You are looking for products that reduce your exposure. Your investments must protect your information from unknown Internet programs that run on your endpoints, while still supporting such programs seamlessly. This isolation technology must be simple and robust, like disposable gloves in a hospital. It must be designed such that it costs the adversary significant time and money to try to break through. Ideally, you must also be able to fool the adversary into thinking that they have succeeded, while gathering intelligence about the nature of the attack. Techniques like Bromium's micro-virtualization let you do this.
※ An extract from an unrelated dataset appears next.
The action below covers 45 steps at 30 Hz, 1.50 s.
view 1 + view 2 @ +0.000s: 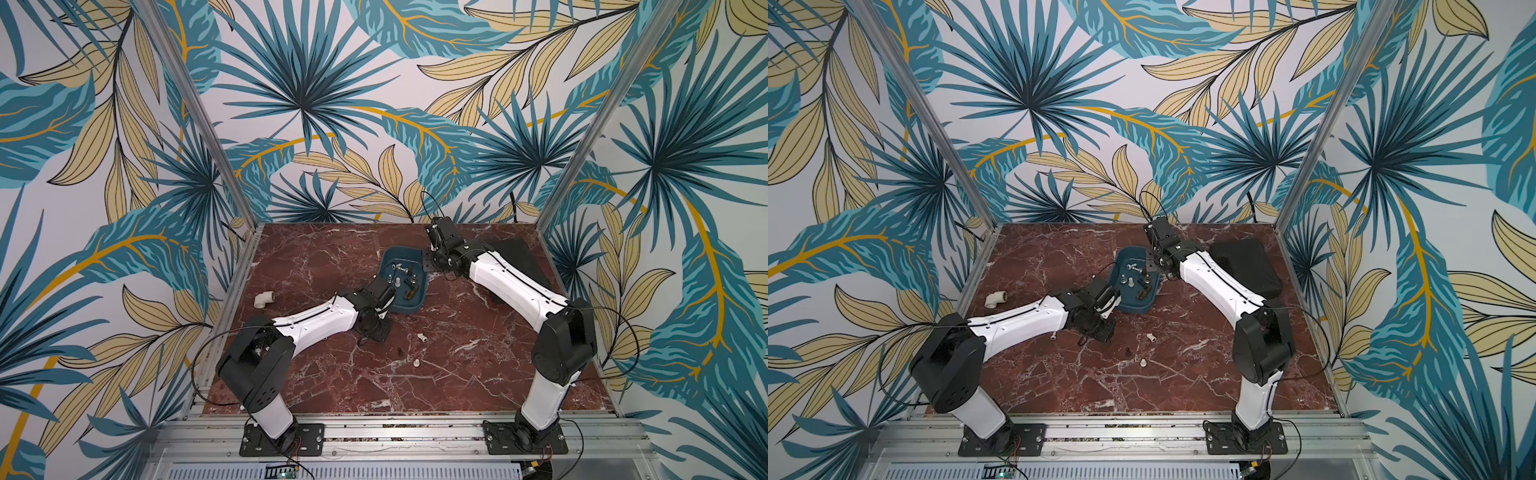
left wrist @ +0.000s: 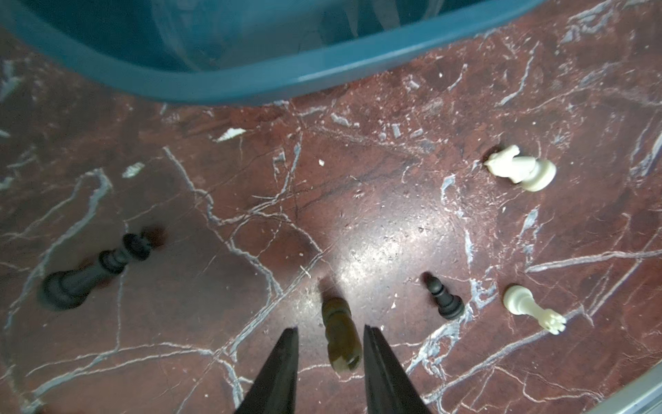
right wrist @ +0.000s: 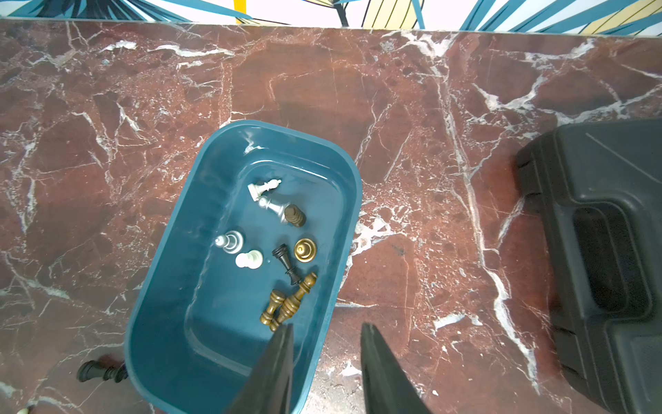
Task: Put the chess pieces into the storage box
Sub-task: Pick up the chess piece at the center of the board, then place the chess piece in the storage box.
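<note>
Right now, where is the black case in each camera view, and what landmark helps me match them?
In a top view: black case at the table's far right, partly behind the right arm.
In a top view: black case at the far right again, more of it exposed.
Left wrist: not in it.
Right wrist: black case apart from the storage box, cut by the frame.
Shared landmark: the storage box, in all four views.

The left arm (image 1: 316, 322) lay low toward the middle, its left gripper (image 2: 329, 333) pointing down, jaws slightly apart. The right arm (image 1: 511, 282) stretched farther back, its right gripper (image 3: 327, 329) parted too.
</note>
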### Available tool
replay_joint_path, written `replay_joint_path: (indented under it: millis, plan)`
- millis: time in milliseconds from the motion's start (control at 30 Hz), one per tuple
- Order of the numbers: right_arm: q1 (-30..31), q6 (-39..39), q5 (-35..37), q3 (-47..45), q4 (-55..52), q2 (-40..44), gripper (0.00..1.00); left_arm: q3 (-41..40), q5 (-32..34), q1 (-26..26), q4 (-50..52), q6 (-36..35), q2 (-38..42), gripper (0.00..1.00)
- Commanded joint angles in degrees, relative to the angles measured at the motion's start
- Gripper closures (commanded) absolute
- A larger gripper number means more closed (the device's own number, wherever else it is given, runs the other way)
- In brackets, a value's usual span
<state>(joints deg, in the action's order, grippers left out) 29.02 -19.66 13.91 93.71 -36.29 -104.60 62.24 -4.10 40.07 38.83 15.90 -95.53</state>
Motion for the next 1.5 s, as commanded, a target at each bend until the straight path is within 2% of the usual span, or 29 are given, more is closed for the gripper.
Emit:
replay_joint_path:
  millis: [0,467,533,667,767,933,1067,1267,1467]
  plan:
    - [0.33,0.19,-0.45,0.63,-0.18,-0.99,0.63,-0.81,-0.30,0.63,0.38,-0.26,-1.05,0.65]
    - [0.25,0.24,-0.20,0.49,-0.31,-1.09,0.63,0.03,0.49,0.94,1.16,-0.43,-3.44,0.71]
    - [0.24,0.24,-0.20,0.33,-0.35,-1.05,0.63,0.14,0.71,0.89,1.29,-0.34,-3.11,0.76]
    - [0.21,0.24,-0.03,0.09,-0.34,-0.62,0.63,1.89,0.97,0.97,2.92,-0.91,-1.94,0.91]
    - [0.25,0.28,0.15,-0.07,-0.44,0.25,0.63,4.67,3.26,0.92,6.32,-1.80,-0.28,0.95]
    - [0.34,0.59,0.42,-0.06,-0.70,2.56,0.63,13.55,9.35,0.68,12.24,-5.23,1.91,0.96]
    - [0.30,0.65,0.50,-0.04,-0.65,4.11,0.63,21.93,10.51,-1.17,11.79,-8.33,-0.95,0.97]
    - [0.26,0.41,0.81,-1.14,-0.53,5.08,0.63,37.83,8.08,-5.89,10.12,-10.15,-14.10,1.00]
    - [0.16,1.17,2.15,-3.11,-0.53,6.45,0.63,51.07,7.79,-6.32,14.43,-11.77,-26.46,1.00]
You will also need new products that let you continuously visualize and monitor your risk at the Internet endpoint level, and provide end-to-end encryption and robust identity authentication. Your compliance, device management, and insider-threat monitoring systems must also work within this framework.
Plan Ahead or Fall Behind
A very senior executive, i.e., you, Mr. CEO, is going to have to micro-manage the plan to mitigate the risk of cyber-attacks. This is a time of great risk to our organizations, so leaders must follow their own business instincts.
How will you figure out the products that will make up your new security architecture? This is quite straightforward- just ask Marc Andreessen, the venture capitalist, or Phil Venables of Goldman Sachs for a list of 5-10 startup companies with innovative Security 2.0 products. Ignore any company that is not run by its founders. You must partner with people with long-term goals towards your economic victory against the cyber-adversary, and who are thinking beyond just a quick transaction.
Ask the startup leaders to come and pitch their solutions to you personally. Have them convince you of the efficacy of their approach. If you don't understand what is being said, or if you don't see how the proposed solution raises the economic costs to the adversary by orders of magnitude, it is not worth your while. Select what you truly believe in, and then help the startups help you!
Unless you have one already, hire a top-notch CISO as a partner for this project. For suggestions on whom to hire, ask any one of Jim Routh (Aetna), Tim Dawson (JP Morgan Chase), Roland Cloutier (ADP), John Zepper (US Department of Energy), Tim McKnight (GE), Sunil Seshadri (VISA), Mark Morrison (State Street), or Bob Bigman (former CISO of the CIA). These are some of the modern-day Knights of the Round Table in the realm of cyber-security, and understand the economic principles underlying this fight.
While you transform your security infrastructure to turn the economic odds back against the adversary, your company might look like an "Under Construction" zone. Some users will complain loudly, and you will have to make an effort to have the business running smoothly while the transformation is in play. Nothing worth doing is ever easy, and you must be prepared to see this through. The risk of inaction is worse.